- **Task instructions**
Please return the listing below from the line with "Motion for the" through its last line, exactly, and include nothing else.
Content starts
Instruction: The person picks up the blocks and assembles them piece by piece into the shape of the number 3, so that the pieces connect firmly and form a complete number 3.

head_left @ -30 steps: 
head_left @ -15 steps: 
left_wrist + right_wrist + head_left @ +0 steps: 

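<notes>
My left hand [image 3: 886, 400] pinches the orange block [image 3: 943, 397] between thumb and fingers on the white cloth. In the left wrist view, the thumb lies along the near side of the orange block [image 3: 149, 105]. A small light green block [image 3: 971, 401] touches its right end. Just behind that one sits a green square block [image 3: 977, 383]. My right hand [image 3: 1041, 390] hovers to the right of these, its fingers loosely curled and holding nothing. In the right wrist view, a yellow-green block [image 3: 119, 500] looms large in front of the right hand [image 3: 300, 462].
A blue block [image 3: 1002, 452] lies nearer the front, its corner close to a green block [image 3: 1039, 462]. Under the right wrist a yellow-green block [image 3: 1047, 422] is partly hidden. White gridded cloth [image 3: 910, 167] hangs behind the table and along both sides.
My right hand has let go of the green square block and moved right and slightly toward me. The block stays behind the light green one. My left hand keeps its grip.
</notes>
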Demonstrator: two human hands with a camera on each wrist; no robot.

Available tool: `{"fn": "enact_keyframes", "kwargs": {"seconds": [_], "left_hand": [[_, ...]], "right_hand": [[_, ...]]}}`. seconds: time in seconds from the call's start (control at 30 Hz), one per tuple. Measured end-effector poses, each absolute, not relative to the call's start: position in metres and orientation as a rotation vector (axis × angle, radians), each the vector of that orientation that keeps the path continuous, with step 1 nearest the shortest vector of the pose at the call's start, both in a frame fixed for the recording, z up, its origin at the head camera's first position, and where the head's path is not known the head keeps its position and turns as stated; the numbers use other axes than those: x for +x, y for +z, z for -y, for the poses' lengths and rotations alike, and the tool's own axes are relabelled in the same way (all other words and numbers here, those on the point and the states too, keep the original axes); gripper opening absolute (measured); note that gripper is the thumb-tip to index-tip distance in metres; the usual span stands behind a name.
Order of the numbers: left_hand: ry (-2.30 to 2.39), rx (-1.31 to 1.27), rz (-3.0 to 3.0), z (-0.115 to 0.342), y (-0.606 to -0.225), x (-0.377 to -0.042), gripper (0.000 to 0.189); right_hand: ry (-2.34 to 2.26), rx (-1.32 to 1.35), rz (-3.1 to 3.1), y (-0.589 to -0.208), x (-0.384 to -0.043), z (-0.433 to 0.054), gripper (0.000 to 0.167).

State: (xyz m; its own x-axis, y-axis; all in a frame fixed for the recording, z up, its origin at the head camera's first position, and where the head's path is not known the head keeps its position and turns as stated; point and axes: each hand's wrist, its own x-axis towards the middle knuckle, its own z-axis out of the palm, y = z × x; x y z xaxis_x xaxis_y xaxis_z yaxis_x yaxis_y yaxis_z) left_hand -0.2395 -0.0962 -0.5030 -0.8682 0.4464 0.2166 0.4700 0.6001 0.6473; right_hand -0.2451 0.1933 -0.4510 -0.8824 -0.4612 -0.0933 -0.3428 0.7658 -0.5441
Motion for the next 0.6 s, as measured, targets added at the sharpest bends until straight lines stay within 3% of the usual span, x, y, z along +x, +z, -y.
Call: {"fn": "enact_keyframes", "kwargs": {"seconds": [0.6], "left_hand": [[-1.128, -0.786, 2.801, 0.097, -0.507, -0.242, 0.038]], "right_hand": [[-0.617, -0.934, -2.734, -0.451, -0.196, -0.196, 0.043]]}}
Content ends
- **Finished exercise**
Motion for the next 0.6 s, as measured, targets added at the sharpest bends until straight lines stay within 3% of the usual span, x, y, z along +x, +z, -y.
Call: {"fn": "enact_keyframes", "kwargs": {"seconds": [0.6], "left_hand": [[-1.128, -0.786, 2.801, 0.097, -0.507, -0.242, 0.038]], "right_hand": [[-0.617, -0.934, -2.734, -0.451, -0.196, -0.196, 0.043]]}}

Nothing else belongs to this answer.